TASK STATEMENT
Determine how many lines in the listing below contain the word "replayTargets", then state that number by itself.

*** Opening of DATA BELOW ***

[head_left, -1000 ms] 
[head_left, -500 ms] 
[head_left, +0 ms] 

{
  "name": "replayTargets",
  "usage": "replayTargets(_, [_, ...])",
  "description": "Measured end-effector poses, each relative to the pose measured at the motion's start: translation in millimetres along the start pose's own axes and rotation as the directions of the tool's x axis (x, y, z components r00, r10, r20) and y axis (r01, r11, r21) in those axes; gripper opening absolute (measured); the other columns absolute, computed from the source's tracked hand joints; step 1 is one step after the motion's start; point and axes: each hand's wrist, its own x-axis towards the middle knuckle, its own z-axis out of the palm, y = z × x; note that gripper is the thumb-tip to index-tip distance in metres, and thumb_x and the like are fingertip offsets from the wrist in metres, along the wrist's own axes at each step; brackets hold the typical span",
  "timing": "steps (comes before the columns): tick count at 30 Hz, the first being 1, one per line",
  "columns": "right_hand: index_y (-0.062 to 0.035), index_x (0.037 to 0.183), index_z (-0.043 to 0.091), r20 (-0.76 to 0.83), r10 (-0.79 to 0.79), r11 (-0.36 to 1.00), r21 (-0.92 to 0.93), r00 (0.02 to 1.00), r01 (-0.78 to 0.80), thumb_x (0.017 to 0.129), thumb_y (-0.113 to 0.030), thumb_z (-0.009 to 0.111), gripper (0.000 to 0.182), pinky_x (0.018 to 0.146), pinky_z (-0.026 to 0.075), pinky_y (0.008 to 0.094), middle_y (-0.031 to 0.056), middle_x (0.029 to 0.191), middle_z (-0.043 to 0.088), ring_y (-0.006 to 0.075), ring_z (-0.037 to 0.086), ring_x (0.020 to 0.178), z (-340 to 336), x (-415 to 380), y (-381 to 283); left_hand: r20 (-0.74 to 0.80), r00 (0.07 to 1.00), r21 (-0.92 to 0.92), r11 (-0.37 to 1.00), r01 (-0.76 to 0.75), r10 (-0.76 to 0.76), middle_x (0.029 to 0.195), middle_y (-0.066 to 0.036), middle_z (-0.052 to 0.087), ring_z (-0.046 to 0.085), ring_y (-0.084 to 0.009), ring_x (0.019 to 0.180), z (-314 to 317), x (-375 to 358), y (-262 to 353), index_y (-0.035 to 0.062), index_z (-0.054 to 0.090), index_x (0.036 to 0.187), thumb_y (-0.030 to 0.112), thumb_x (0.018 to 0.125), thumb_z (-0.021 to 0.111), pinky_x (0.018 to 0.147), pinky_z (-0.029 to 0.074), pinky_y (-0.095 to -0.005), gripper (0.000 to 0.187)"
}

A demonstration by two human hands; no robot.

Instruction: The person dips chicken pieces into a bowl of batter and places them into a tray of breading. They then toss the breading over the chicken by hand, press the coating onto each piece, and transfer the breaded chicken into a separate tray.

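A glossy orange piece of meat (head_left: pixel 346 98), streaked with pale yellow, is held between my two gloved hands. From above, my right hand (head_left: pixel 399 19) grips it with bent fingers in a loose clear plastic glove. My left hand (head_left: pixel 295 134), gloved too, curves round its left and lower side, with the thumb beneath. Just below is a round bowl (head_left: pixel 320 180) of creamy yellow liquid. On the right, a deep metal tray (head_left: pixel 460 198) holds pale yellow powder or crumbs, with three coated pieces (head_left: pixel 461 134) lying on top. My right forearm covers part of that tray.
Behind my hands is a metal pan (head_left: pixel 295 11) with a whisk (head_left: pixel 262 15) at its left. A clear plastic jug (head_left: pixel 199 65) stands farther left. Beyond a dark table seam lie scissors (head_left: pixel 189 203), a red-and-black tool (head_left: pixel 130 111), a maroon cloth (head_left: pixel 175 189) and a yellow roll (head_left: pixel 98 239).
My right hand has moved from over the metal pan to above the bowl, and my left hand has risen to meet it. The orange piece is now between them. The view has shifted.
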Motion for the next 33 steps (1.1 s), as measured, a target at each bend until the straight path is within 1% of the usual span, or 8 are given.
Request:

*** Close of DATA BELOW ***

SOLUTION BELOW
2